YOUR GOAL: Copy every entry. Do not alter a single word.

═══ DATA RECORDS ═══

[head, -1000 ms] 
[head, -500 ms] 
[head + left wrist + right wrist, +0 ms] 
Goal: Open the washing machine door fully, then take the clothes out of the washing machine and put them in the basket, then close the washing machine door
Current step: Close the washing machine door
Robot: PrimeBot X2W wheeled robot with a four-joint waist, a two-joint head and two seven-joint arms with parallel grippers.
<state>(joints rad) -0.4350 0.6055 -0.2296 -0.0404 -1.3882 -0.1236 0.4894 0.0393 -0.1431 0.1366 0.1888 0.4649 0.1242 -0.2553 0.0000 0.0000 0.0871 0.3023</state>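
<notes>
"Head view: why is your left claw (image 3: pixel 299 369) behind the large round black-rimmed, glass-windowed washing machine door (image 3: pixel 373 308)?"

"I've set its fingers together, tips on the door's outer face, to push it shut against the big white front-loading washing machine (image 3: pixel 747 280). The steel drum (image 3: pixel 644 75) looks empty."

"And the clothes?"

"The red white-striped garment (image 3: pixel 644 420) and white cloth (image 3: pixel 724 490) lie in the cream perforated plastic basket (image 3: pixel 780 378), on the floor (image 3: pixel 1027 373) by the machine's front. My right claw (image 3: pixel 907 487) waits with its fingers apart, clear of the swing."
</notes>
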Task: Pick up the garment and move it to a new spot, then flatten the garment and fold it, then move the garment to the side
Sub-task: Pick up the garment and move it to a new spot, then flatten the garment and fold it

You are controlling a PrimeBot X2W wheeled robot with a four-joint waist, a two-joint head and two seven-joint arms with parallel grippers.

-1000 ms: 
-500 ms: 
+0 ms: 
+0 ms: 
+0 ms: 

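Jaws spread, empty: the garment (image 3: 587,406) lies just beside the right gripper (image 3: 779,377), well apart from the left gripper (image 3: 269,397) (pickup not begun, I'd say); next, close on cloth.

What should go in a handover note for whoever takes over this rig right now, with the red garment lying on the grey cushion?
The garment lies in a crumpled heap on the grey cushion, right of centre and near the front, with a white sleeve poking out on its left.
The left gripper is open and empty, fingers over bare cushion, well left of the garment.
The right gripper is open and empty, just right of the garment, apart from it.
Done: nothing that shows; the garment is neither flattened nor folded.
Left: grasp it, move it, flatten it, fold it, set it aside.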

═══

SOLUTION BELOW:
[head, -1000 ms] 
[head, -500 ms] 
[head + left wrist + right wrist, +0 ms] 
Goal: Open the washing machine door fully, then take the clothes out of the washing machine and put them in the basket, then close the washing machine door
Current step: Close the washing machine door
Robot: PrimeBot X2W wheeled robot with a four-joint waist, a two-joint head and two seven-joint arms with parallel grippers.
<state>(joints rad) -0.4350 0.6055 -0.2296 -0.0404 -1.3882 -0.1236 0.4894 0.0393 -0.1431 0.1366 0.1888 0.4649 0.1242 -0.2553 0.0000 0.0000 0.0871 0.3023</state>
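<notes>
"Head view: why is your left claw (image 3: pixel 299 369) behind the large round black-rimmed, glass-windowed washing machine door (image 3: pixel 373 308)?"

"I've set its fingers together, tips on the door's outer face, to push it shut against the big white front-loading washing machine (image 3: pixel 747 280). The steel drum (image 3: pixel 644 75) looks empty."

"And the clothes?"

"The red white-striped garment (image 3: pixel 644 420) and white cloth (image 3: pixel 724 490) lie in the cream perforated plastic basket (image 3: pixel 780 378), on the floor (image 3: pixel 1027 373) by the machine's front. My right claw (image 3: pixel 907 487) waits with its fingers apart, clear of the swing."
</notes>
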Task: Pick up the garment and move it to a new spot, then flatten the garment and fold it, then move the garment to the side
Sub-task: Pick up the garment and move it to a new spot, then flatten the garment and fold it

You are controlling a PrimeBot X2W wheeled robot with a four-joint waist, a two-joint head and two seven-joint arms with parallel grippers.

-1000 ms: 
-500 ms: 
+0 ms: 
+0 ms: 
+0 ms: 

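Jaws spread, empty: the garment (image 3: 587,406) lies just beside the right gripper (image 3: 779,377), well apart from the left gripper (image 3: 269,397) (pickup not begun, I'd say); next, close on cloth.

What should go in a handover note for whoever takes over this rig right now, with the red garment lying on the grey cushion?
The garment lies in a crumpled heap on the grey cushion, right of centre and near the front, with a white sleeve poking out on its left.
The left gripper is open and empty, fingers over bare cushion, well left of the garment.
The right gripper is open and empty, just right of the garment, apart from it.
Done: nothing that shows; the garment is neither flattened nor folded.
Left: grasp it, move it, flatten it, fold it, set it aside.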

The requested output is complete.